### Goal of the exercise
Extract the whole listing as it stands. Do not include the pictures.

### Input data
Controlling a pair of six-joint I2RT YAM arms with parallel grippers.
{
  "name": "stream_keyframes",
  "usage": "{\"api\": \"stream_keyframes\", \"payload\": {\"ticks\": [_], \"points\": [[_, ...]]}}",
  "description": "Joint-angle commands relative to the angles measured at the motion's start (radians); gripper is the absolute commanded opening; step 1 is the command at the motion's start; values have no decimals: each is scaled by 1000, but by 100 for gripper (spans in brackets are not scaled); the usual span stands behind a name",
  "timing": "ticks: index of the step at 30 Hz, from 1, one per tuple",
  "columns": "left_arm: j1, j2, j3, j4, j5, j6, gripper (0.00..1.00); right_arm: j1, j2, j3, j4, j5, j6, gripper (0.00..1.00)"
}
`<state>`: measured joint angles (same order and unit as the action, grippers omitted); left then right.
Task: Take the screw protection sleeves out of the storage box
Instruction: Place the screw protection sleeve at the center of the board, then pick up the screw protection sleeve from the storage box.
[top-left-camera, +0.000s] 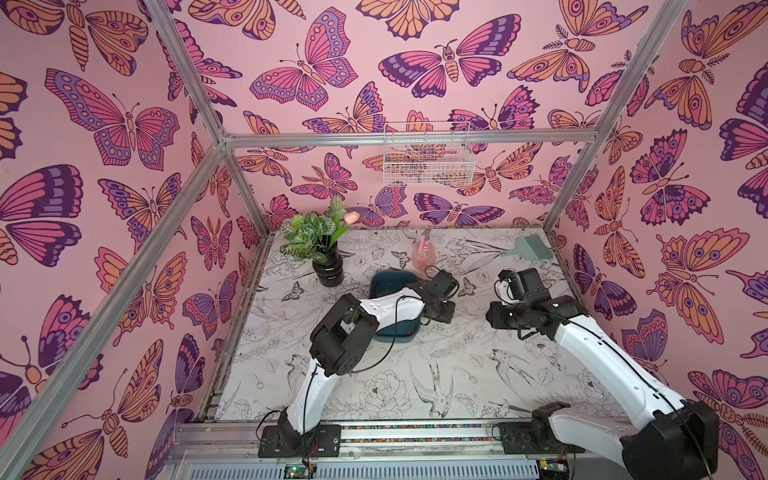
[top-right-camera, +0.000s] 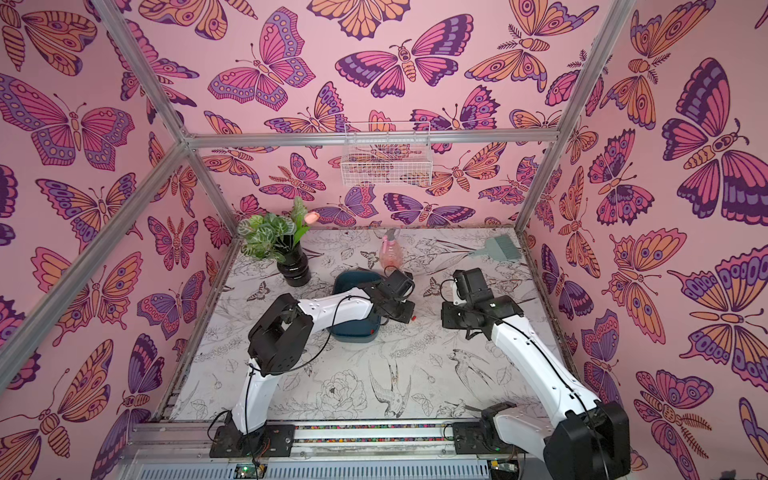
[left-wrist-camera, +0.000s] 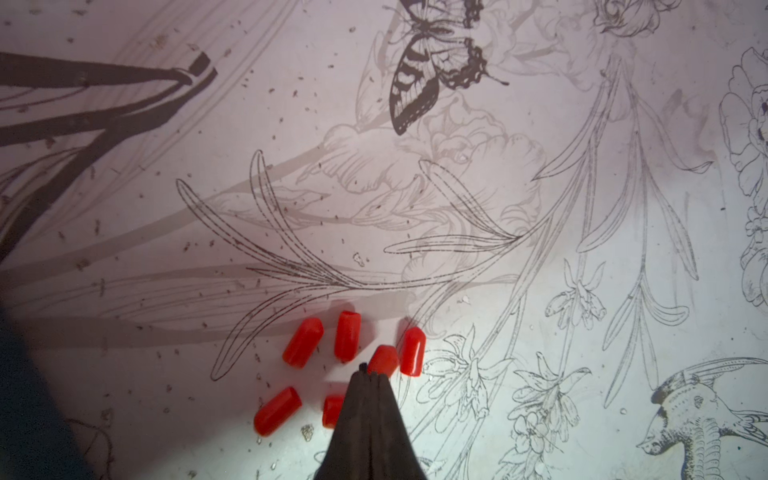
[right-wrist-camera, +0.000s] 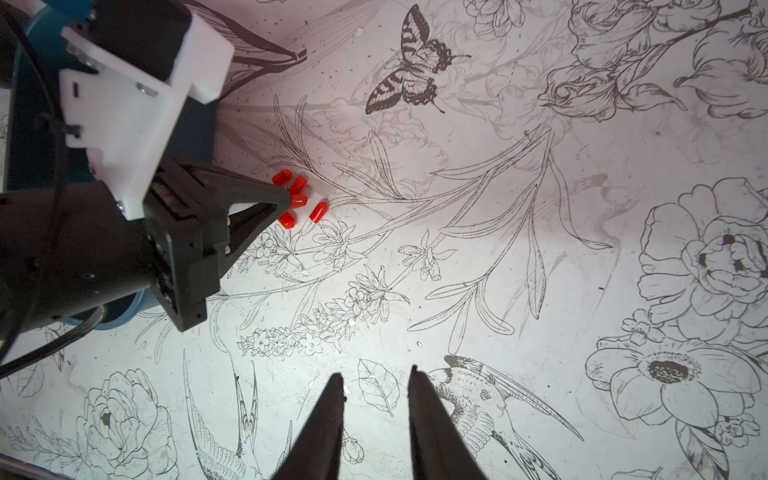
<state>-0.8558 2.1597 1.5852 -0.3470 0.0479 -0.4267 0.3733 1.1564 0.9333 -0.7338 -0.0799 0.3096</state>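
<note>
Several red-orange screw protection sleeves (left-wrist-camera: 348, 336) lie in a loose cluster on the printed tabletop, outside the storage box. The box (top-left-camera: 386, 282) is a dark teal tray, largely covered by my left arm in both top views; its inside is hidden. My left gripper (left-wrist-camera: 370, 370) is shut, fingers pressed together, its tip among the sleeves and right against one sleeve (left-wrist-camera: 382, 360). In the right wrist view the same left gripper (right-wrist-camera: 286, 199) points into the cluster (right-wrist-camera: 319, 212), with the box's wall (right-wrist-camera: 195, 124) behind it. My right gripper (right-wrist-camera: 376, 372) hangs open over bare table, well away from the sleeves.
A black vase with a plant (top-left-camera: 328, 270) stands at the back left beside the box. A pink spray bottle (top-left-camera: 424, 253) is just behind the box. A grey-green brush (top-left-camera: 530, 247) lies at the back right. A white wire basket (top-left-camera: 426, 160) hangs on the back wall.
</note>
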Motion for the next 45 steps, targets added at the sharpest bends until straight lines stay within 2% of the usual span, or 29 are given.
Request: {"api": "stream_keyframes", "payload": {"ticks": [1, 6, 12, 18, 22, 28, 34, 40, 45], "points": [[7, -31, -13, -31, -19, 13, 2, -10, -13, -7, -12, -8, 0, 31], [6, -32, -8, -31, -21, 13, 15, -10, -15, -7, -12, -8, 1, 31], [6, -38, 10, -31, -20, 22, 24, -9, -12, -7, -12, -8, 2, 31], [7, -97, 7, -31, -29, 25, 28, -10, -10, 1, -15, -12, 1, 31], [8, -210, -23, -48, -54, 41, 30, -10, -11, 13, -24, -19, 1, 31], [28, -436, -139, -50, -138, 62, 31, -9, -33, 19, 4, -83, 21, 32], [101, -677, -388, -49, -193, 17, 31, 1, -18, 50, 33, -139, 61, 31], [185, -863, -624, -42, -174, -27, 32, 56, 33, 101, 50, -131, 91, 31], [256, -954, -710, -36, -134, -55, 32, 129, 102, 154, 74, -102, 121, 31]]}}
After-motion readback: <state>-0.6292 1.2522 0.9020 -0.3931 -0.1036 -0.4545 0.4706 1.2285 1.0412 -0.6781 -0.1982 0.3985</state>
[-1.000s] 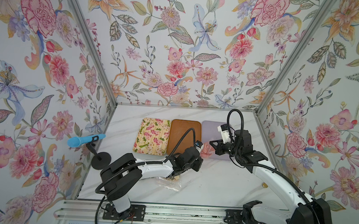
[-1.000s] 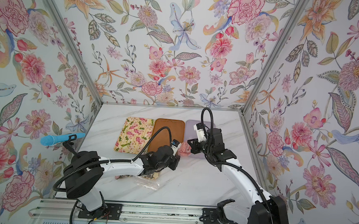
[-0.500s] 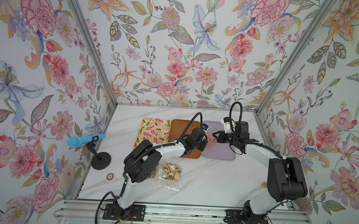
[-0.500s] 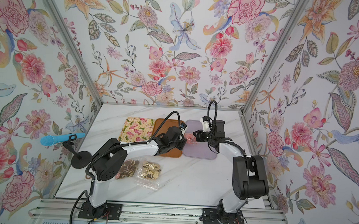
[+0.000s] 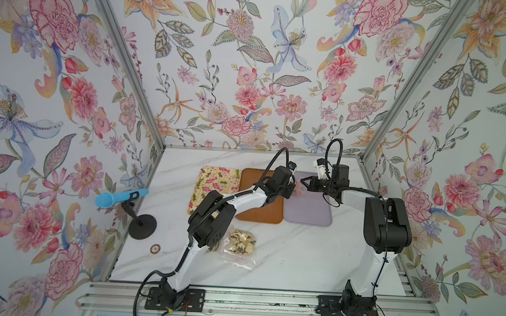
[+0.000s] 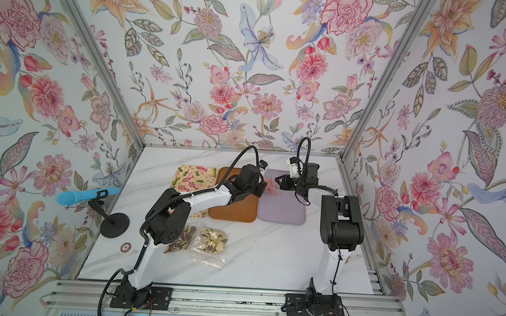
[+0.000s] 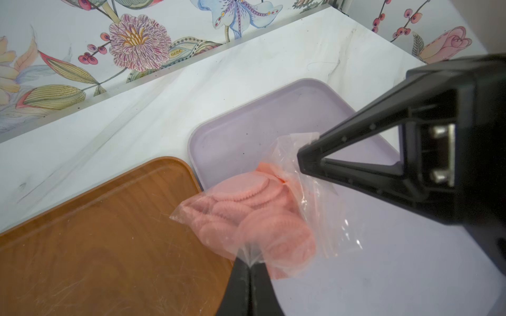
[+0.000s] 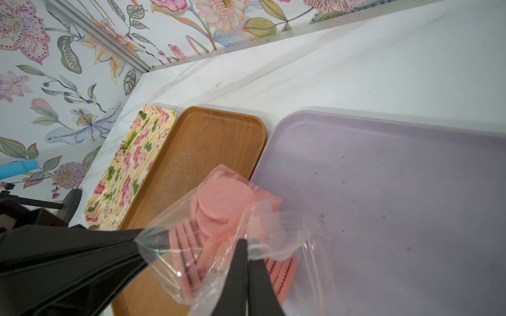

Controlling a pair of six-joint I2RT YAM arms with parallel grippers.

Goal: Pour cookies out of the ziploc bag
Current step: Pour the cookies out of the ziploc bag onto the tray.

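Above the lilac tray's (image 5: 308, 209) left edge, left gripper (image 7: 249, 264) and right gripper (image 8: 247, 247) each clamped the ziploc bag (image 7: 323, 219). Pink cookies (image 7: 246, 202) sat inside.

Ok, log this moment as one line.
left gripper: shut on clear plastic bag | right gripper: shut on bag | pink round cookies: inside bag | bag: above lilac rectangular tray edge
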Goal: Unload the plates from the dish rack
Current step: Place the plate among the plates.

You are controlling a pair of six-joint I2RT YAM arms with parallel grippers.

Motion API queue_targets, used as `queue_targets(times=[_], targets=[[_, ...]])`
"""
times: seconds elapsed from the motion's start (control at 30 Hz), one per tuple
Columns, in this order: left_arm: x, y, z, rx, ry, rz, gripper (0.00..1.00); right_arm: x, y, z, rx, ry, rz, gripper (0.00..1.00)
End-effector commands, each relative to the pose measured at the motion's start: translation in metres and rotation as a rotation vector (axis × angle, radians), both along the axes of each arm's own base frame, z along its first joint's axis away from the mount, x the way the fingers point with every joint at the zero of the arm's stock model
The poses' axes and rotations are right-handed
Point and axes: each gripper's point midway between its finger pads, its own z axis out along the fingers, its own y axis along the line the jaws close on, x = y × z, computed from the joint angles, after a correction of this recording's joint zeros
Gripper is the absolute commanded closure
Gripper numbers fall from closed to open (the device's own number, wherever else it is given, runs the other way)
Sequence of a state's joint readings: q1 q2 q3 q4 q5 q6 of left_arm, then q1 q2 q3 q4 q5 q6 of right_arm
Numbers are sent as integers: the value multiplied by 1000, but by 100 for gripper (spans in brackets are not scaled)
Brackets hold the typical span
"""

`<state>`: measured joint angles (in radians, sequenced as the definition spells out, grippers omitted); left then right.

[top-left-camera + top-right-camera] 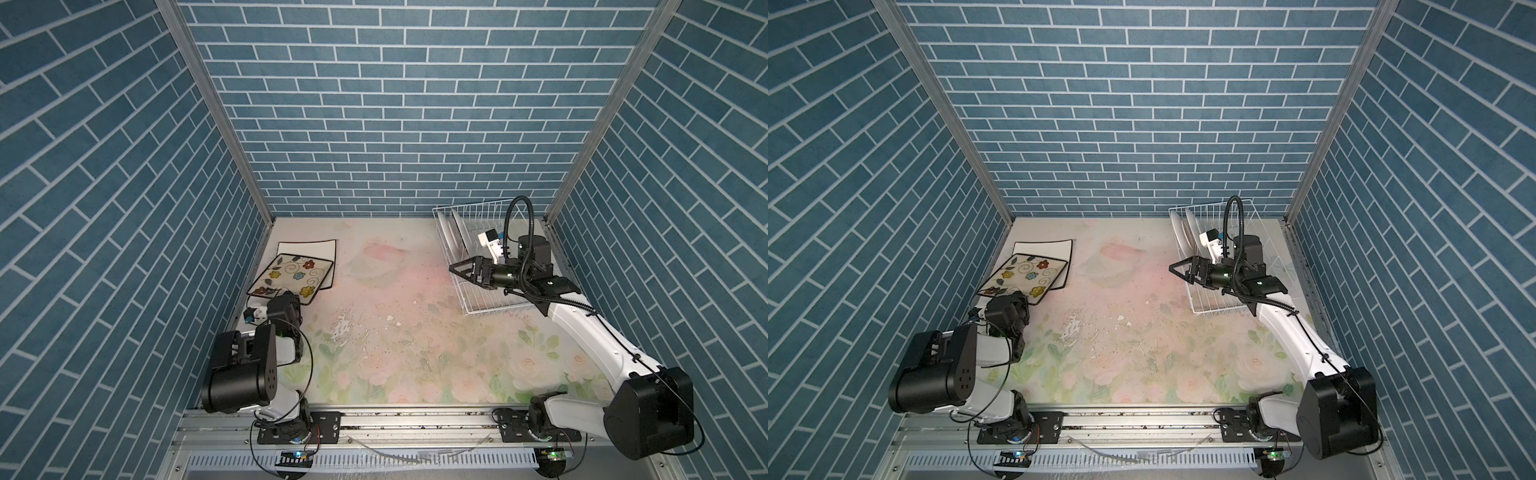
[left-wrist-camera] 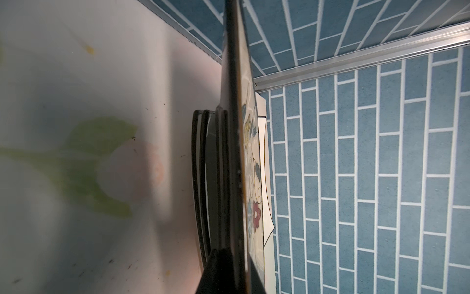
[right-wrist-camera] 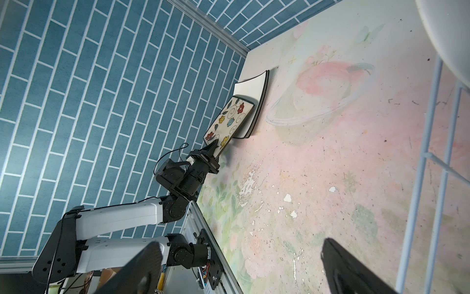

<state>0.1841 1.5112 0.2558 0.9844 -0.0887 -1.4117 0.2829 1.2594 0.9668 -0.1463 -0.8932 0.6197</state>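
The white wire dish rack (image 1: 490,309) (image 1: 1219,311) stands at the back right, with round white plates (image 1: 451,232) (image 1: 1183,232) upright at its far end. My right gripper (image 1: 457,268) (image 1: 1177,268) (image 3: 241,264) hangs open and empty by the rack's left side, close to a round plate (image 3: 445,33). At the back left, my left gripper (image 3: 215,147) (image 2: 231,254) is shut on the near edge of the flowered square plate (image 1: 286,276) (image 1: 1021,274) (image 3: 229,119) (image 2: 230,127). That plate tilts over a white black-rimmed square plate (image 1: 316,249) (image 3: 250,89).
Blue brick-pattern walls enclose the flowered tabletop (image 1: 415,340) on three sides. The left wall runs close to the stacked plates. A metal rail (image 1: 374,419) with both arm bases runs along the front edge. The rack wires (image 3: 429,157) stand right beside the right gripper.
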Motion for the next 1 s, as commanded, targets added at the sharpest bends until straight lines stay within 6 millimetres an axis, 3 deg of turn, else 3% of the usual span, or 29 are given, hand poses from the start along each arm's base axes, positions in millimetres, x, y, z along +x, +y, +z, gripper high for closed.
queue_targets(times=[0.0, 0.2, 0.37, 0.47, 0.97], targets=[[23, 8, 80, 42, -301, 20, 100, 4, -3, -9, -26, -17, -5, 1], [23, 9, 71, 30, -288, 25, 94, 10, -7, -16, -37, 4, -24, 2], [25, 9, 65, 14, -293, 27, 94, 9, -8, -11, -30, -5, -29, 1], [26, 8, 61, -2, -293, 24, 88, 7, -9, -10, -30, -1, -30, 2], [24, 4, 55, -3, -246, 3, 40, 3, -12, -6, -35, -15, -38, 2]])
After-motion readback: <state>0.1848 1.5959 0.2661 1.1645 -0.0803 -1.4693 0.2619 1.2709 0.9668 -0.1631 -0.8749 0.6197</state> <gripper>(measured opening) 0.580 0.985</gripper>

### Written reply
Controlling a pair of six-joint I2RT YAM arms with parallel grippers.
{
  "name": "stream_keyframes",
  "usage": "{\"api\": \"stream_keyframes\", \"payload\": {\"ticks\": [_], \"points\": [[_, ...]]}}",
  "description": "Joint-angle commands relative to the angles measured at the motion's start (radians); gripper is the absolute commanded opening; step 1 is the command at the motion's start; values have no decimals: each is scaled by 1000, but by 100 for gripper (spans in brackets are not scaled); the usual span stands behind a name",
  "timing": "ticks: index of the step at 30 Hz, from 1, one per tuple",
  "columns": "left_arm: j1, j2, j3, j4, j5, j6, gripper (0.00..1.00); right_arm: j1, j2, j3, j4, j5, j6, gripper (0.00..1.00)"
}
`<state>`: measured joint angles (same order and unit as the action, grippers omitted); left then right.
Task: Take the screw protection sleeves out of the storage box
Instruction: Place the screw protection sleeve at the center of the board, then pick up the screw protection sleeve from the storage box.
[top-left-camera, +0.000s] 
[top-right-camera, +0.000s] 
[left-wrist-camera, +0.000s] 
[right-wrist-camera, +0.000s] 
<state>-0.8558 2.1597 1.5852 -0.3470 0.0479 -0.4267 0.3733 1.1564 0.9333 -0.7338 -0.0799 0.3096</state>
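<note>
Several red-orange screw protection sleeves (left-wrist-camera: 348, 336) lie in a loose cluster on the printed tabletop, outside the storage box. The box (top-left-camera: 386, 282) is a dark teal tray, largely covered by my left arm in both top views; its inside is hidden. My left gripper (left-wrist-camera: 370, 370) is shut, fingers pressed together, its tip among the sleeves and right against one sleeve (left-wrist-camera: 382, 360). In the right wrist view the same left gripper (right-wrist-camera: 286, 199) points into the cluster (right-wrist-camera: 319, 212), with the box's wall (right-wrist-camera: 195, 124) behind it. My right gripper (right-wrist-camera: 376, 372) hangs open over bare table, well away from the sleeves.
A black vase with a plant (top-left-camera: 328, 270) stands at the back left beside the box. A pink spray bottle (top-left-camera: 424, 253) is just behind the box. A grey-green brush (top-left-camera: 530, 247) lies at the back right. A white wire basket (top-left-camera: 426, 160) hangs on the back wall.
</note>
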Motion for the next 45 steps, targets added at the sharpest bends until straight lines stay within 2% of the usual span, or 29 are given.
Request: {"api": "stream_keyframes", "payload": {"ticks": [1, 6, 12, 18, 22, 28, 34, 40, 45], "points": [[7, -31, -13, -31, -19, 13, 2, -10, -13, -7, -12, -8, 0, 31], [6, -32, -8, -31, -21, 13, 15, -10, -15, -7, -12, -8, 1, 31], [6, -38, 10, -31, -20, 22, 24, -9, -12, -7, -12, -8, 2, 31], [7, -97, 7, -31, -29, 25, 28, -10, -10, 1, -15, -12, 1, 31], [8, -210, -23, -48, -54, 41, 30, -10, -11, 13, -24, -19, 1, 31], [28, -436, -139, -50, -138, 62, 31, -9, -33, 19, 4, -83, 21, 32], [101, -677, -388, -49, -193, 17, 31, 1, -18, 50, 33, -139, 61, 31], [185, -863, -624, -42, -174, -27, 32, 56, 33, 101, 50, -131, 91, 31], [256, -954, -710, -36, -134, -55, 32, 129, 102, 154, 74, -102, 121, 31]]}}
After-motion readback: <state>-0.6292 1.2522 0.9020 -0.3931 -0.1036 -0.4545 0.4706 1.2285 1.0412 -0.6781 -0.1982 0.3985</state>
[-1.000s] 
[-1.000s] 
[-0.500s] 
[-0.500s] 
[+0.000s] 
[+0.000s] 
[+0.000s] 
[+0.000s] 

Controlling a pair of six-joint I2RT YAM arms with parallel grippers.

Goal: Pour cookies out of the ziploc bag
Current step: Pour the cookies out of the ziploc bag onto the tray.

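Above the lilac tray's (image 5: 308, 209) left edge, left gripper (image 7: 249, 264) and right gripper (image 8: 247, 247) each clamped the ziploc bag (image 7: 323, 219). Pink cookies (image 7: 246, 202) sat inside.

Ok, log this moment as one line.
left gripper: shut on clear plastic bag | right gripper: shut on bag | pink round cookies: inside bag | bag: above lilac rectangular tray edge
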Goal: Unload the plates from the dish rack
Current step: Place the plate among the plates.

You are controlling a pair of six-joint I2RT YAM arms with parallel grippers.

Motion API queue_targets, used as `queue_targets(times=[_], targets=[[_, ...]])`
"""
times: seconds elapsed from the motion's start (control at 30 Hz), one per tuple
Columns, in this order: left_arm: x, y, z, rx, ry, rz, gripper (0.00..1.00); right_arm: x, y, z, rx, ry, rz, gripper (0.00..1.00)
End-effector commands, each relative to the pose measured at the motion's start: translation in metres and rotation as a rotation vector (axis × angle, radians), both along the axes of each arm's own base frame, z along its first joint's axis away from the mount, x the way the fingers point with every joint at the zero of the arm's stock model
The poses' axes and rotations are right-handed
Point and axes: each gripper's point midway between its finger pads, its own z axis out along the fingers, its own y axis along the line the jaws close on, x = y × z, computed from the joint angles, after a correction of this recording's joint zeros
Gripper is the absolute commanded closure
Gripper numbers fall from closed to open (the device's own number, wherever else it is given, runs the other way)
Sequence of a state's joint readings: q1 q2 q3 q4 q5 q6 of left_arm, then q1 q2 q3 q4 q5 q6 of right_arm
Numbers are sent as integers: the value multiplied by 1000, but by 100 for gripper (spans in brackets are not scaled)
Brackets hold the typical span
"""

`<state>`: measured joint angles (in radians, sequenced as the definition spells out, grippers omitted); left then right.

[top-left-camera + top-right-camera] 
[left-wrist-camera] 
[right-wrist-camera] 

<state>0.1841 1.5112 0.2558 0.9844 -0.0887 -1.4117 0.2829 1.2594 0.9668 -0.1463 -0.8932 0.6197</state>
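The white wire dish rack (image 1: 490,309) (image 1: 1219,311) stands at the back right, with round white plates (image 1: 451,232) (image 1: 1183,232) upright at its far end. My right gripper (image 1: 457,268) (image 1: 1177,268) (image 3: 241,264) hangs open and empty by the rack's left side, close to a round plate (image 3: 445,33). At the back left, my left gripper (image 3: 215,147) (image 2: 231,254) is shut on the near edge of the flowered square plate (image 1: 286,276) (image 1: 1021,274) (image 3: 229,119) (image 2: 230,127). That plate tilts over a white black-rimmed square plate (image 1: 316,249) (image 3: 250,89).
Blue brick-pattern walls enclose the flowered tabletop (image 1: 415,340) on three sides. The left wall runs close to the stacked plates. A metal rail (image 1: 374,419) with both arm bases runs along the front edge. The rack wires (image 3: 429,157) stand right beside the right gripper.
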Motion for the next 1 s, as commanded, targets added at the sharpest bends until straight lines stay within 6 millimetres an axis, 3 deg of turn, else 3% of the usual span, or 29 are given, hand poses from the start along each arm's base axes, positions in millimetres, x, y, z along +x, +y, +z, gripper high for closed.
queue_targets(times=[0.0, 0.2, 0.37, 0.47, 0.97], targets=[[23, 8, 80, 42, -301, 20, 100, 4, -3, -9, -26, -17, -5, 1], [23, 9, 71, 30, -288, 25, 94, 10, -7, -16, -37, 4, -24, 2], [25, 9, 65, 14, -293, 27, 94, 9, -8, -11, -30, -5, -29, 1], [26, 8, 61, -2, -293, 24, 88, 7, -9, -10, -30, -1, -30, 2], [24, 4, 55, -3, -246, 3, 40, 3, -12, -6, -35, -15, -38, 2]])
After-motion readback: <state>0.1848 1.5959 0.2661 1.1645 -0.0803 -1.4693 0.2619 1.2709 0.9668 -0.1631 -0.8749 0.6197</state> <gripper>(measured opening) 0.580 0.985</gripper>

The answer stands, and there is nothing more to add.